Friday 6 December 2013

Apocalyptic Chickens Coming Home To Roost


Last weekend I was in a car that could be programmed to park itself - a feat that would have been unimaginable a century ago. Of course, the irony is, 'unimaginable' is precisely the wrong word because by 'unimaginable' I actually mean something like: 'only imaginable because of our ability to conflate science and fiction to create science fiction'. As technology continues to enhance our lives, it's evident that science fiction and empirical science are interesting bedfellows, engaged in an on-off love affair.

Sometimes science fiction becomes scientific reality, as in the case of self-driving cars, which would have been purely fictional in previous decades (other things that spring to mind are robot limbs, invisibility, space-travel, cloning and shape-shifting, to name a few). And sometimes scientific discovery fuels the imagination for science fiction, as in the case of special relativity, quantum physics, electromagnetism, genetic viruses and evolution by natural selection.

Some people, though, take their considerations too far. Influenced by a few blockbuster sci-fi films (Terminator 3 springs to mind, although I'm sure there are others) some people express concern that our robot creations will one day take on a life of their own and develop or evolve a level of sinister malevolence that will engender world domination and bring ultimate doom on mankind.

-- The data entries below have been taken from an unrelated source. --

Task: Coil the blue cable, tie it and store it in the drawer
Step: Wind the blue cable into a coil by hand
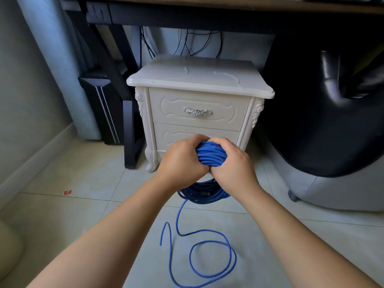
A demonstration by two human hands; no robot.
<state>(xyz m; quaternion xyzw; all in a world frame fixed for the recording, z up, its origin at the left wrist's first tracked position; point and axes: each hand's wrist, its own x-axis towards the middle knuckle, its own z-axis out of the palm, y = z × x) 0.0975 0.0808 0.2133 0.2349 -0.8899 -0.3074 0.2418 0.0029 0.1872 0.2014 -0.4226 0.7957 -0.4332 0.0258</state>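
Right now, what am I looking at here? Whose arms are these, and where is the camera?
No machine here: a person wears one camera on the head, looking down at their own arms. The left hand and right hand both grip a bundle of blue cable. The rest of it hangs below and trails in loose loops on the tiled floor. Ahead stands a white nightstand with both drawers closed, under a dark desk. A black chair sits on the right.

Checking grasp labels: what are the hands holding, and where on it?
Both hands, left hand and right hand, clasp the coil of the blue cable at its top, one on each side. The lower loops hang below; the loose tail lies unheld on the floor.
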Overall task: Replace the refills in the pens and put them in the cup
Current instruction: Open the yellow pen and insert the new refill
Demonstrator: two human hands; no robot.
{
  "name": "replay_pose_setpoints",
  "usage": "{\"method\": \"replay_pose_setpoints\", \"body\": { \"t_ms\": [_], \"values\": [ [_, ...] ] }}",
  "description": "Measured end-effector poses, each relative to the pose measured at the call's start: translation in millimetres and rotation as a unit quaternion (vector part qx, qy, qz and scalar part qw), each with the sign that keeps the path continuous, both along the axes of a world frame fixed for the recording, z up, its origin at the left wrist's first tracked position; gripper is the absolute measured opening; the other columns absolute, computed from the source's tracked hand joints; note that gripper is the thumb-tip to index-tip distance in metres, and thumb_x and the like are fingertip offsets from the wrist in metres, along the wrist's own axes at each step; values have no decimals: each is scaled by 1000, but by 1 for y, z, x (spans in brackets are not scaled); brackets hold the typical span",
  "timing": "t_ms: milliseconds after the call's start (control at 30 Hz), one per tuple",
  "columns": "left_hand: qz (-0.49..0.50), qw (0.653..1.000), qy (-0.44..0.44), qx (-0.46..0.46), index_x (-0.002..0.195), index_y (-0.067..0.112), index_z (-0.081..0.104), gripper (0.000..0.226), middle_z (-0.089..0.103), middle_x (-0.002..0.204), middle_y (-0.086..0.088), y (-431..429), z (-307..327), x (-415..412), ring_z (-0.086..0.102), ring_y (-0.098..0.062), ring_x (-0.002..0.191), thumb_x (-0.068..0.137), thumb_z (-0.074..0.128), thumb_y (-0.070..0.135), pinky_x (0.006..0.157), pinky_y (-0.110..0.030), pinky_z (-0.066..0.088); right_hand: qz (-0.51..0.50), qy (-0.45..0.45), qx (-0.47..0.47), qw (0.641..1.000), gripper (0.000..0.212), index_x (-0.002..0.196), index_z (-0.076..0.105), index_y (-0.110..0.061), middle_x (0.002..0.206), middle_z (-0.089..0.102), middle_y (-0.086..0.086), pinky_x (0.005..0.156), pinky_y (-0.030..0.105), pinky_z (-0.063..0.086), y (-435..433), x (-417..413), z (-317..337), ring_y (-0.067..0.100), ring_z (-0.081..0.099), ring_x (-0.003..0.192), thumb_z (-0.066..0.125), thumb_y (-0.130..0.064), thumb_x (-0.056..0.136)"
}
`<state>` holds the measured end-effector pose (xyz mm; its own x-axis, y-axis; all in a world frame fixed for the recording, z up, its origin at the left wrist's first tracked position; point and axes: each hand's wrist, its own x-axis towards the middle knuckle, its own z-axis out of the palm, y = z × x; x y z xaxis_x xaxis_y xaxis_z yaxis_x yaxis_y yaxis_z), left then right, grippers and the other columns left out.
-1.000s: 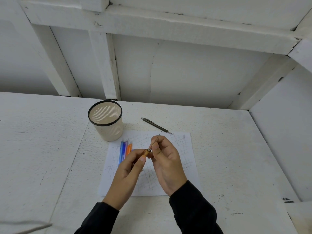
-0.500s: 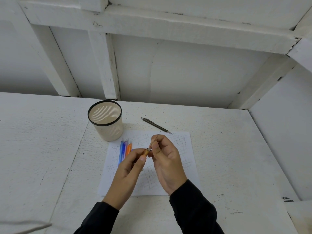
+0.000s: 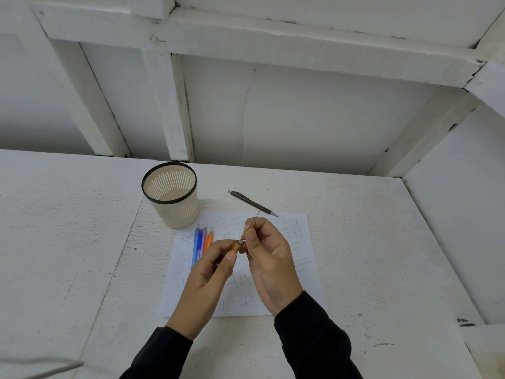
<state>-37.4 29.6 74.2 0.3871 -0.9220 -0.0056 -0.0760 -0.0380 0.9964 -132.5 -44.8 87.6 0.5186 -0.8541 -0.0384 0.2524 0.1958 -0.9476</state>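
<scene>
At the centre of the frame, a little below the middle, the person's left hand [image 3: 210,272] pinches a short orange plastic pen barrel [image 3: 235,246] between its thumb and curled fingers. The barrel's open end is turned up and to the right. The right hand [image 3: 270,259] meets it there, thumb and forefinger pinching a thin, dark, wire-like refill [image 3: 253,224]. The refill's lower end sits at the mouth of the barrel and its upper end slants up and to the right, past the fingertips. How far it reaches inside the barrel cannot be told. Both hands are held above a white sheet of paper covered in scribbled pen lines [image 3: 296,269], and both wrists come out of black sleeves [image 3: 308,332] at the bottom of the frame.

Just left of the hands, a small row of blue, purple and orange plastic pens [image 3: 196,247] lies side by side on the sheet, far ends pointing toward the cup. The left hand hides their near ends. The beige plastic cup with slotted walls and a black rim [image 3: 177,214] stands upright left of centre, just beyond the sheet's upper left corner. To the right of the cup, a slim dark grey pen [image 3: 252,203] lies at a slant on the white painted table [image 3: 68,228], its tip at the sheet's upper edge. A pale cable [image 3: 41,365] crosses the lower left corner.
</scene>
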Motion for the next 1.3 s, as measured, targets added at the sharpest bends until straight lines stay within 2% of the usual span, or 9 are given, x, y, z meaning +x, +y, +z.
{"method": "replay_pose_setpoints", "body": {
  "t_ms": [167,567,700,767,867,967,1100,1167,1300],
  "values": [
    [3,1000,5,1,91,64,59,25,63,86,21,0,-1,0,59,0,85,85,44,44,72,-8,47,0,-2,-4,1000,8,89,60,-16,79,57,-7,77,25,46,1,0,-1,9,54,77,53,-19,86],
    [12,1000,15,-15,97,60,60,25,64,92,18,2,-1,1,60,-4,91,78,43,57,75,-9,47,18,37,-83,996,14,96,60,-8,90,60,-1,82,28,48,0,-2,-5,14,56,88,53,-16,87],
    [43,998,29,-21,107,37,65,37,67,106,14,4,-5,8,61,-9,101,81,45,55,82,-17,49,5,75,-43,996,17,97,63,-17,98,63,-6,78,27,47,-3,-3,-11,11,56,89,49,-16,87],
    [53,998,35,-28,111,24,63,45,68,109,12,6,-7,15,61,-11,107,82,47,53,89,-26,49,1,224,-123,967,13,98,64,-20,101,59,-9,76,19,44,-5,-3,-25,4,54,89,53,-16,90],
    [69,996,42,-28,112,21,63,51,68,111,11,7,-10,23,62,-10,107,78,52,58,91,-28,53,75,426,-300,850,17,107,63,-22,110,48,-8,84,14,37,-3,-4,-52,5,45,101,55,-26,92],
    [80,996,43,-17,110,24,62,37,68,108,17,7,-12,25,63,-6,103,82,51,48,90,-20,51,102,482,-390,778,22,114,59,-20,112,48,-4,86,18,39,5,-3,-70,10,44,102,48,-27,96],
    [75,996,47,-9,110,21,62,28,69,103,20,7,-11,22,63,-4,102,88,54,37,90,-19,50,91,480,-433,757,13,102,59,-15,100,53,1,74,21,36,9,0,-77,14,46,89,48,-17,96],
    [72,996,44,-9,110,17,62,27,70,102,16,7,-11,21,64,-8,101,92,58,36,92,-23,50,87,461,-381,797,11,99,58,-16,99,56,-1,76,19,40,8,1,-72,13,49,89,48,-17,96],
    [62,998,14,-13,107,20,65,39,69,104,10,9,-10,22,63,-11,104,84,52,48,93,-30,51,16,261,-115,958,5,89,61,-16,87,64,-4,77,22,51,2,-1,-32,8,60,83,59,-11,90]
  ]
}}
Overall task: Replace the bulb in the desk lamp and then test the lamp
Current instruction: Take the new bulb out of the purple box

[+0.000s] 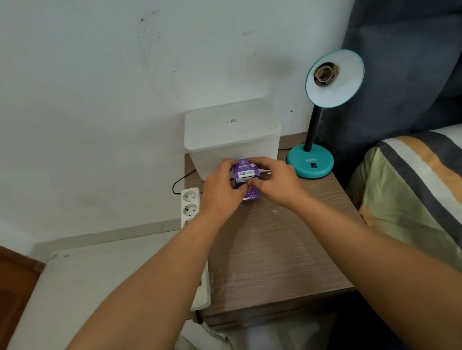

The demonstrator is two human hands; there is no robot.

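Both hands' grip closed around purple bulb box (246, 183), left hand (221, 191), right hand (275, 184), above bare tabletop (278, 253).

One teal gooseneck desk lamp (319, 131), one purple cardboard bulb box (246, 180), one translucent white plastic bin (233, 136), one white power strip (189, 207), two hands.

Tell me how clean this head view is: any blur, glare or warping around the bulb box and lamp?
Head view: soft even light, no glare; the purple bulb box is slightly soft, its small print unreadable; wide-angle warping bends the edges; the teal lamp and its empty socket read clearly.
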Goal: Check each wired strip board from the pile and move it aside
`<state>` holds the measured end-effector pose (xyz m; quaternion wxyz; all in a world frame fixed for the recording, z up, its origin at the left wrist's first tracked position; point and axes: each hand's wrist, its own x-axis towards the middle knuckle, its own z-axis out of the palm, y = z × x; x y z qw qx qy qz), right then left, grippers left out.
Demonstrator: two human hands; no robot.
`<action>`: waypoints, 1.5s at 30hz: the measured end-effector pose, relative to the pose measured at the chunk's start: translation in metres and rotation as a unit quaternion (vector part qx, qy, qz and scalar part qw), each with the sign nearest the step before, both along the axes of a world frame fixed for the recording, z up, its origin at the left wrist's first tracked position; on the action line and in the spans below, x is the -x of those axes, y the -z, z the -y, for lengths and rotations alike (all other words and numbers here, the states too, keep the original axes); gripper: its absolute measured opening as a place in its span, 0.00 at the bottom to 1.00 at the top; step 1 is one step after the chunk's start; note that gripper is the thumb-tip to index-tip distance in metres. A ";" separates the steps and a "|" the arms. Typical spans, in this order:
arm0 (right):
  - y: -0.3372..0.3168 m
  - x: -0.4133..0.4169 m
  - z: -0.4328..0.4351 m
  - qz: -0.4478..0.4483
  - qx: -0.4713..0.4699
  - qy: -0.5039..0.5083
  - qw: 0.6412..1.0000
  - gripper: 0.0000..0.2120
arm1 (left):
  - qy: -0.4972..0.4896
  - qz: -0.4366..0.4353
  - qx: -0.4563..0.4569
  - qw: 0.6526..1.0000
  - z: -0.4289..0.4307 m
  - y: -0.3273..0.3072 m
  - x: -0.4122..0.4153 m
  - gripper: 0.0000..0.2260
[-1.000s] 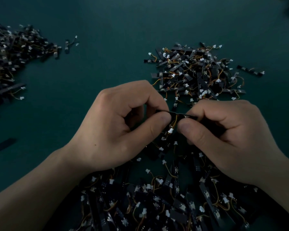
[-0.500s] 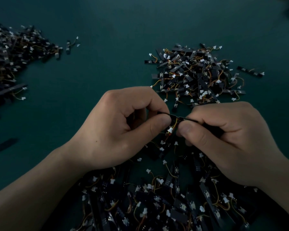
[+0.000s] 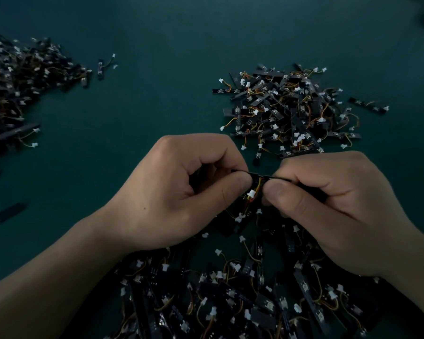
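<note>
Hands: our left hand (image 3: 181,192) and right hand (image 3: 328,211) pinch one strip board (image 3: 260,176).
Risk: we may tear its wire (image 3: 253,189) by bending.

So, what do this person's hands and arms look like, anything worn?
The left hand and right hand are bare: no gloves, rings or watch show. Both forearms are uncovered to the picture's edge, with no sleeve in view.

Left hand (image 3: 181,192), right hand (image 3: 328,211) pinch strip board (image 3: 261,176) over near pile (image 3: 230,302).
</note>
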<state>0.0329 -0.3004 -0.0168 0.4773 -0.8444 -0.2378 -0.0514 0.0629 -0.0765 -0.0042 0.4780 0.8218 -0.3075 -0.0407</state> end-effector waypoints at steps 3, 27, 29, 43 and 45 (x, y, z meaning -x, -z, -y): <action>0.000 0.000 0.000 0.002 0.007 -0.008 1.000 0.08 | 0.009 -0.005 -0.002 1.000 0.000 -0.001 0.000 0.09; -0.004 -0.002 -0.003 -0.065 0.054 -0.061 0.995 0.13 | 0.052 -0.045 -0.010 0.998 -0.003 0.002 -0.001 0.07; -0.004 -0.001 -0.003 -0.069 0.046 -0.055 0.995 0.14 | 0.049 -0.037 -0.010 0.998 -0.002 0.003 -0.002 0.07; -0.001 -0.003 0.003 -0.025 -0.097 0.045 0.994 0.18 | -0.034 -0.031 0.019 0.999 -0.001 0.009 -0.004 0.14; -0.001 -0.005 0.004 -0.029 -0.146 0.092 0.985 0.12 | -0.044 0.027 -0.034 0.998 -0.001 0.008 -0.003 0.12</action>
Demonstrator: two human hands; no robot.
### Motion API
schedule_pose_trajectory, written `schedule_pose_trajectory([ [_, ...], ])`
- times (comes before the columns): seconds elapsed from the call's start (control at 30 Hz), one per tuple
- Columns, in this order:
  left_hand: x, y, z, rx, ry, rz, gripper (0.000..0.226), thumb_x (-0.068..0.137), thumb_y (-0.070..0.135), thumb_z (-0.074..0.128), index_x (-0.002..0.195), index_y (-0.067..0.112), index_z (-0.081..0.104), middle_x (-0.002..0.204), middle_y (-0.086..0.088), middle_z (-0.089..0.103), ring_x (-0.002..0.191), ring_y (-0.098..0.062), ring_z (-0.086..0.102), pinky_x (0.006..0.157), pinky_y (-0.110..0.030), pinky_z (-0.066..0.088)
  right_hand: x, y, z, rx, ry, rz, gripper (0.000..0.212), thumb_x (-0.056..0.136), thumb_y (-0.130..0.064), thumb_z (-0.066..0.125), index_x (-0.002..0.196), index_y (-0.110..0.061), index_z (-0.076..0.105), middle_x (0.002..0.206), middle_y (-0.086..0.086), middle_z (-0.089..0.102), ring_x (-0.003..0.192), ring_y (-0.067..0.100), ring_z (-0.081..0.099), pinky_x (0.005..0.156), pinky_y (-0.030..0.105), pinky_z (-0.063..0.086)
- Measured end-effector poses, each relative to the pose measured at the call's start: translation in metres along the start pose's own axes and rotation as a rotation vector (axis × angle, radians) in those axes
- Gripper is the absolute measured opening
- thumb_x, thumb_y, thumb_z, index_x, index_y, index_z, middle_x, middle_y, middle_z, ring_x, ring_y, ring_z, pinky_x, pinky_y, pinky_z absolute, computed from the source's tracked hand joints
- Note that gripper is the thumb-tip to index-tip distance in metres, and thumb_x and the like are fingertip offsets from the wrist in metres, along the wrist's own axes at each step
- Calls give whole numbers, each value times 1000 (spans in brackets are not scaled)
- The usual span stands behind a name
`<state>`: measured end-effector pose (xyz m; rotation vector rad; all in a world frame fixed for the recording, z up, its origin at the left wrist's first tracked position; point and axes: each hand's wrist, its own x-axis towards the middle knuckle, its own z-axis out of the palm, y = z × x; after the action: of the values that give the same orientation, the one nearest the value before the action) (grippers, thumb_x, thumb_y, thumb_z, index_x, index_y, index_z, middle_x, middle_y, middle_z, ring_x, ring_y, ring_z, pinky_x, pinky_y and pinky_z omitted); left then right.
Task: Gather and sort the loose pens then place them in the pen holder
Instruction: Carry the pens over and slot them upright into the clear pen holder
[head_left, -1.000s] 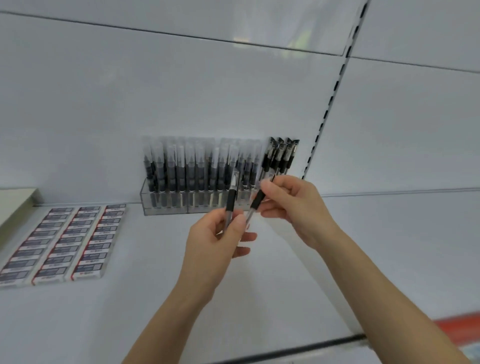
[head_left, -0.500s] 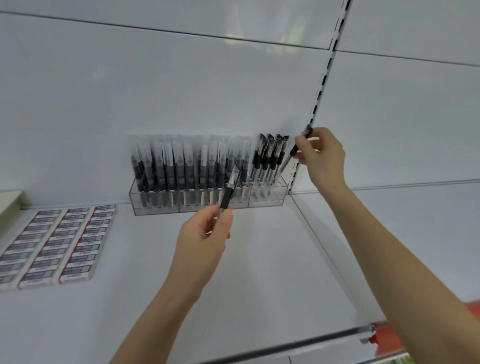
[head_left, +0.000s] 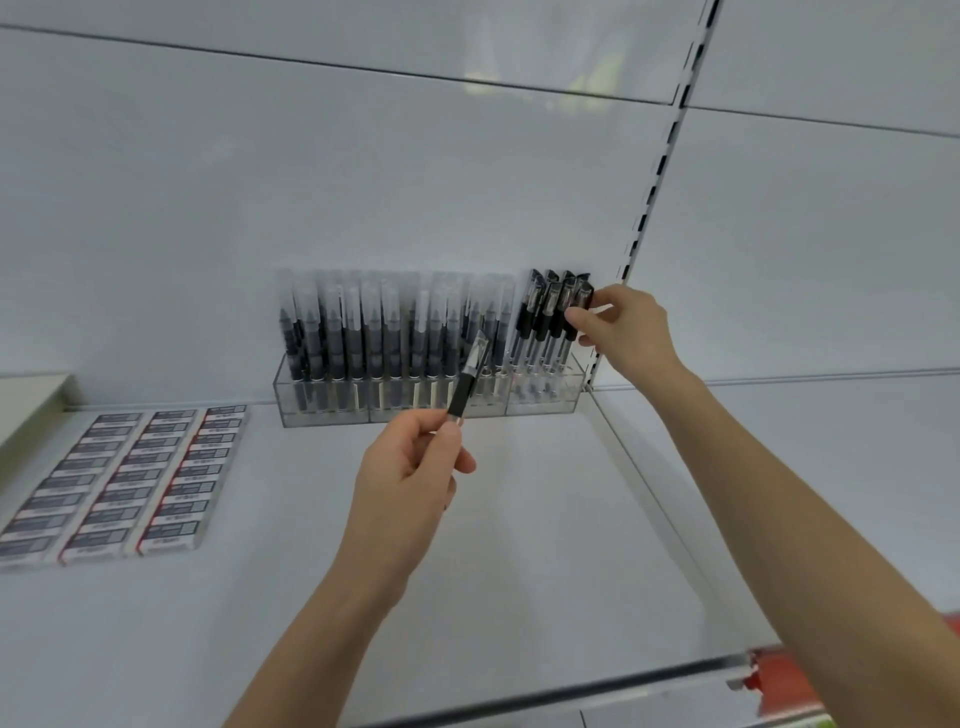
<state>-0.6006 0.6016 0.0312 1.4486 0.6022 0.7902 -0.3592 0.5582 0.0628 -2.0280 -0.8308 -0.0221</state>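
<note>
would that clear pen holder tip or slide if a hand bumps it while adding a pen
Probably not tip: the pen holder is long and low, packed with pens, and seems to sit against the back wall. It could slide sideways, since the shelf looks smooth.

1. Two arms show, and each one ends in a hand.
2. The left hand (head_left: 410, 467) and the left arm (head_left: 311, 639) are bare right down to the picture's edge.
3. The right hand (head_left: 628, 332) and the right arm (head_left: 805, 519) are bare too.
4. Both arms look long and slim. The nails are too blurry to tell about.
</note>
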Motion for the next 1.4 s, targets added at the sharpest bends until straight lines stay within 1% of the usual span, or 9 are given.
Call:
schedule_pose_trajectory([
  [0.07,0,0,1,-9,-7,9,11,92,14,50,86,11,58,54,9,59,42,-5,35,38,-12,30,-14,-4,-4,-1,63,5,34,87,-31,62,113,-9,57,93,3,63,85,16,60,75,26,42],
  [0.17,0,0,2,-13,-20,27,10,92,14,50,87,11,59,55,9,59,43,-5,37,39,-13,31,-48,-17,-9,309,159,3,10,88,-22,58,83,-15,65,75,-3,67,78,14,66,72,29,52],
  [0.47,-2,-5,15,89,-145,68,14,91,9,53,90,19,63,66,2,65,49,-6,53,46,-13,41,-117,-44,5,684,-210,59,10,85,-14,61,77,-18,66,69,-4,72,69,8,68,64,19,53],
  [0.63,-3,-21,1,689,-158,214,25,91,31,50,116,30,55,104,19,59,101,-4,54,86,-16,37,-90,-38,0,759,22,86,7,88,-11,60,82,-15,59,64,2,70,55,12,66,57,20,55],
  [0.7,-4,-32,-8,1062,-205,175,48,95,42,37,138,21,36,144,4,38,135,-14,31,108,-24,22,-71,-33,-4,704,153,70,3,90,-13,58,89,-13,55,72,7,67,57,14,67,58,21,55],
  [0.8,-7,-40,-14,1330,-329,14,48,97,43,27,141,24,25,156,1,10,145,-18,3,115,-42,10,-49,-27,-2,552,247,7,8,91,-18,55,97,-14,52,77,5,65,67,18,69,66,26,55],
  [1.03,-10,-42,-14,1377,-339,3,46,97,43,25,139,24,27,156,2,9,144,-18,2,115,-44,8,-31,-30,13,325,244,-153,4,93,-21,51,91,-25,51,80,1,64,64,1,64,65,20,53],
  [1.2,-10,-42,-13,1386,-341,3,45,98,42,23,138,22,27,155,2,9,144,-19,2,115,-45,9,-20,-39,17,172,164,-203,10,92,-23,51,98,-16,55,80,4,63,81,30,65,78,45,53],
  [1.4,-11,-43,-13,1393,-339,9,46,98,42,22,139,22,26,156,2,8,144,-19,1,115,-45,8,-11,-48,19,98,98,-198,18,93,-21,49,102,-7,57,84,15,67,80,33,65,79,50,51],
])
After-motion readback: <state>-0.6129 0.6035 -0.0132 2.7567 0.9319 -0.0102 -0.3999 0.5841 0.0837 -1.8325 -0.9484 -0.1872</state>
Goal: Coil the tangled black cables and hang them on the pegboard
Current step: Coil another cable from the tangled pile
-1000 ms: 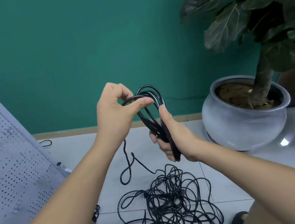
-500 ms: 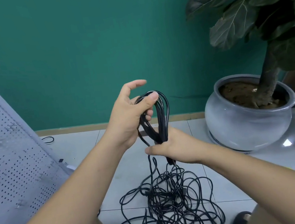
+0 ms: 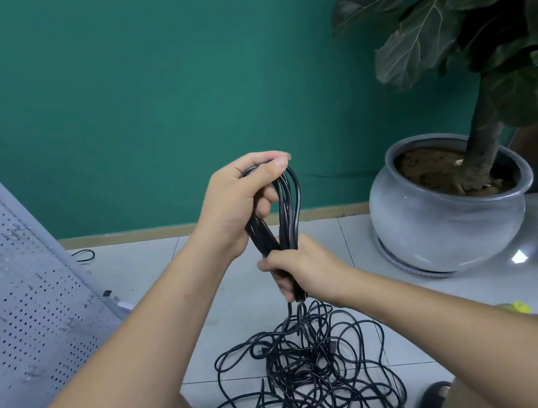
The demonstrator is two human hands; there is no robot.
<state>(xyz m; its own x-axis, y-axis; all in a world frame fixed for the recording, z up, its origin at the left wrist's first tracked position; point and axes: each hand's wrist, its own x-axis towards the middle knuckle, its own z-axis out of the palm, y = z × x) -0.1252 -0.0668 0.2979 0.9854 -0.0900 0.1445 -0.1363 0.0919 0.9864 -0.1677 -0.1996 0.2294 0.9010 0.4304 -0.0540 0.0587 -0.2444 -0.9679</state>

The people worried about this are confusing fiction with reality. It makes no sense to talk of human-created machines being more sinister than humans, in the same way that it makes no sense to talk of a beaver dam being more proficient than the capabilities of beavers, or a Thomas Hardy novel that's more romantically tragic than the author could produce with his own creative mind.

When it comes to the man-machine matrix, the worst we could create in machine-form is limited to the worst that is in us - there is no possibility of computers doing anything more sinister or destructive than humans could construct themselves. So when people worry about future robot creations precipitating our doom, they are really worried about other humans precipitating our doom - which, if history is anything to go by, isn't an entirely unrealistic fear.